Soy bien consciente del jardín en el que me voy a meter, pero lo hago confiado en no tener que guarecerme bajo una piedra por expresar mi opinión para buscar cobijo frente a los ataques, improperios y descalificaciones que podrían llegarme de voceros, fanáticos, intoxicadores de oficio, gurús de la moral y las verdades a medias, prosélitos, intransigentes u oportunistas al servicio entregado de lo políticamente correcto y el pensamiento único. El gran Javier Marías publicó un artículo similar hace algún tiempo, cuando todavía la situación no estaba tan enconada, y le cayó la del pulpo a pesar de ser uno de los nombres más prestigiosos del pensamiento y las letras actuales; algo que sólo se explica si aceptamos que una vez más las cosas se han llevado a los extremos, polarizando hasta tal punto a la sociedad (en este y otros muchos aspectos) que todo el mundo pretende poseer la razón y, lo que es más grave, no tolera bajo ningún punto de vista que pueda tenerla el contrario; y la razón se pierde siempre desde el momento mismo en que se intenta imponer a los otros. Yo, en cambio, soy de los que piensan que la reflexión sosegada -en especial si se hace desde la honestidad, la prudencia, la humildad y el respeto, en voz alta o en público- es siempre necesaria; sólo así podremos corregir sesgos, evitar enconos, distender en algo nuestras vidas (que falta nos hace).

Sin la menor intención de molestar a nadie o abrir heridas innecesariamente, puedo asegurar que conozco muy de cerca la violencia doméstica (aclararé enseguida por qué utilizo este término); sé bien lo que es vivir con esa sensación opresiva y pegajosa de miedo que acaba instalándose dentro como un virus, se lleva por delante el sosiego, la calma y hasta la sonrisa, y no abandona jamás a las víctimas, aun cuando haya desaparecido el sujeto que lo provocaba. Es algo tan brutal, injusto e irracional (¿cómo aceptar que quien más debería querer maltrate a los suyos de cuerpo y de alma?), que acaba provocando un tsunami emocional, arrasa con la inocencia, la espontaneidad y la pureza, y las sustituye por terrores nocturnos, silencios clamorosos, lágrimas de frustración y de rabia, gritos a deshora, y una sensación de orfandad y de ausencia que sólo se logra combatir ovillándose en un rincón, tapándose los oídos y clamando interiormente por un milagro, incapacitados para huir de la tortura. Un tema, pues, tan serio, trascendente, terrible y desgarrador que sólo cabe combatirlo de raíz desde el más absoluto de los consensos, la inteligencia y la templanza, conscientes todos de que su complejidad y sus ramificaciones implican al núcleo familiar en su conjunto y pueden provocar destrozos físicos y psicológicos que dejan la sangre contaminada para siempre. Quizá por eso, en un ejercicio enfermizo a medio camino entre el síndrome de Estocolmo y el más acendrado de los machismos que en más de un caso se encuentra en la base misma del problema, muchas mujeres llegan a entender, excusar, e incluso justificar a sus maltratadores. Son seres humanos, víctimas como todos de su educación y su contexto (vital y social); también de la culpa.

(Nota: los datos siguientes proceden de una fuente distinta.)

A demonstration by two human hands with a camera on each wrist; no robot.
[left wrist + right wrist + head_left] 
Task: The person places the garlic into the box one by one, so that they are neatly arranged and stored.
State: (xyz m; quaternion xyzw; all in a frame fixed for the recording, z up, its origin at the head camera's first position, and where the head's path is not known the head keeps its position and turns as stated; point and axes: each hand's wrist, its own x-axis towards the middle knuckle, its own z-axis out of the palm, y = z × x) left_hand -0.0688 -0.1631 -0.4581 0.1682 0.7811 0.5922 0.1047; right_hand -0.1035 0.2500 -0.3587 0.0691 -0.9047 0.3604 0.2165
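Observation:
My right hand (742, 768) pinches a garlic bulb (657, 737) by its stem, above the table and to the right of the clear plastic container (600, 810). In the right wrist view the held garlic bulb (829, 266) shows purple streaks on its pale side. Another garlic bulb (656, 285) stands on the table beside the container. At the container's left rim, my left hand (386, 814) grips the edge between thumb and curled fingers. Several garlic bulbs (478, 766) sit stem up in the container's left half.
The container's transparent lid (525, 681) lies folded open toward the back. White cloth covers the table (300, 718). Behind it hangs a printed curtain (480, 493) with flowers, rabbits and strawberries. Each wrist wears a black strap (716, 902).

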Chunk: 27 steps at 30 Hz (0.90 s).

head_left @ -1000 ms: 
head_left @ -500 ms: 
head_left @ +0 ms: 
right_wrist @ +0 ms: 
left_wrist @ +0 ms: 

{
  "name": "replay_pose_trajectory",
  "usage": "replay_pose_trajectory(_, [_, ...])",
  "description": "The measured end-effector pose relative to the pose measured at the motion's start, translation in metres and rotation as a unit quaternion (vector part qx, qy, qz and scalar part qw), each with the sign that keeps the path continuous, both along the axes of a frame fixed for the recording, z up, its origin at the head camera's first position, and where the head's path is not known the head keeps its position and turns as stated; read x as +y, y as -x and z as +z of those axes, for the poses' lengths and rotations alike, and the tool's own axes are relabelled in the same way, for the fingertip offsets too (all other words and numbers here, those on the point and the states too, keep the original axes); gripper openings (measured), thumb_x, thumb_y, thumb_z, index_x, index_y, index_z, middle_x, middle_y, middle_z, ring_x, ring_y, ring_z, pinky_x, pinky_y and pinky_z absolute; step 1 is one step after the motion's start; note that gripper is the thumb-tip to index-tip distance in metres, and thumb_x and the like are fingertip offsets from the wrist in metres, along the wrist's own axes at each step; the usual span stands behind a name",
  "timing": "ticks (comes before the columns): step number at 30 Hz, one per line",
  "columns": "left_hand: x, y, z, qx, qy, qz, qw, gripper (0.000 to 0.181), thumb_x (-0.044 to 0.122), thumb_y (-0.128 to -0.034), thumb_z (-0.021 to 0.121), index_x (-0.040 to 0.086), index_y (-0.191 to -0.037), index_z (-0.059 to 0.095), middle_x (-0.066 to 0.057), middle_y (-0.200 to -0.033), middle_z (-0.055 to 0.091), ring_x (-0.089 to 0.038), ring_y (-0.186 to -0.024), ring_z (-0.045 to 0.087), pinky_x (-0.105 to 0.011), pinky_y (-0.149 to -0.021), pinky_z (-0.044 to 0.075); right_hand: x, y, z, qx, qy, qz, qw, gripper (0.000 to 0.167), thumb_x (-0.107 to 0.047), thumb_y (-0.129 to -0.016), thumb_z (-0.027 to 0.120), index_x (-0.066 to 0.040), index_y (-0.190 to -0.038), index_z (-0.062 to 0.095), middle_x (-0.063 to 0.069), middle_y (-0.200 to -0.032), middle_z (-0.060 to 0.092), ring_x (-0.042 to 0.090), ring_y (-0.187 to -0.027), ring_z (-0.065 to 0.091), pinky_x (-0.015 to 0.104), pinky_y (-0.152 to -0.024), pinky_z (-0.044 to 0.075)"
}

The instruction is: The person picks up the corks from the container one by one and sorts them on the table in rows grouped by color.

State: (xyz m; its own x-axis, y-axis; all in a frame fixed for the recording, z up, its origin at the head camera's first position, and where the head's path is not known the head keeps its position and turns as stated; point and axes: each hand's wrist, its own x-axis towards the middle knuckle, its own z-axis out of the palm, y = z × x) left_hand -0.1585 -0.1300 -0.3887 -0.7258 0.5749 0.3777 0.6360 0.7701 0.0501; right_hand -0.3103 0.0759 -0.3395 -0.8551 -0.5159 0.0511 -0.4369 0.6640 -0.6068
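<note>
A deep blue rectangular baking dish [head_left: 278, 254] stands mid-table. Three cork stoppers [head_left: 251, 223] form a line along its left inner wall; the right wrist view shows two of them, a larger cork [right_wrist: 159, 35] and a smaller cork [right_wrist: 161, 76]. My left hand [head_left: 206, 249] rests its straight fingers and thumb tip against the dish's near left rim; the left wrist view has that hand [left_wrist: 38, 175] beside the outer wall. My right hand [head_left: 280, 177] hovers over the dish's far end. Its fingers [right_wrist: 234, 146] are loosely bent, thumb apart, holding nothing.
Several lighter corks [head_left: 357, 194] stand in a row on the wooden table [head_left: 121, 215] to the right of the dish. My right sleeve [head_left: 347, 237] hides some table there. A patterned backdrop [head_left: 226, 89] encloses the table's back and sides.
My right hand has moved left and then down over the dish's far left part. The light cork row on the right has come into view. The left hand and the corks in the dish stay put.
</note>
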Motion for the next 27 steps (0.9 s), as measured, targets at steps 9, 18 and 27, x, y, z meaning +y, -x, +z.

La violencia doméstica afecta a mujeres, hombres, hijos, abuelos, tíos…, que tendrán percepciones diferentes de ella y serán buenos o malos, llevarán razón o no, al margen de su papel en la misma, si bien las primeras, junto con sus hijos, constituyen el núcleo más visible, frágil y vulnerable. Basta consultar los periódicos a diario para constatarlo. Es, pues, una ramificación más de la violencia de género, que ocupa desde hace tantos años el centro del debate sin que se acabe de dar con la clave para solucionarla. La simplificación, los extremismos o la instrumentalización conducen siempre a territorios peligrosos en los que resulta complicado mantener la objetividad, la razón o la credibilidad. De ahí que en mi opinión sea perentorio reorientar todo ello en beneficio de una propuesta de futuro, global, inclusiva y transversal, que erradique determinados comportamientos de nuestra propia cultura (en hombres como en mujeres), y contribuya de manera eficiente a educar a niños y niñas en la integración, el respeto al otro/a y la no discriminación, de ningún género. No se trata de gritar para hacernos oír o imponer nuestros respectivos criterios -cuando lo hacemos estamos evocando las mismas prácticas que condenamos-, sino de asumir unánimemente los parámetros morales, éticos y de conducta que subyacen en el fondo de la cuestión, aceptar que mujeres y hombres sólo se diferencian en su fisiología, ponderar los discursos, y abordar la lucha desde la fuerza colosal que dan la unidad, la firmeza y la ley. Sólo así será posible llegar a buen puerto, ganarle la mano al dolor y erradicar tan incomprensible como inaceptable lacra. Pero monstruos, me temo, los habrá siempre.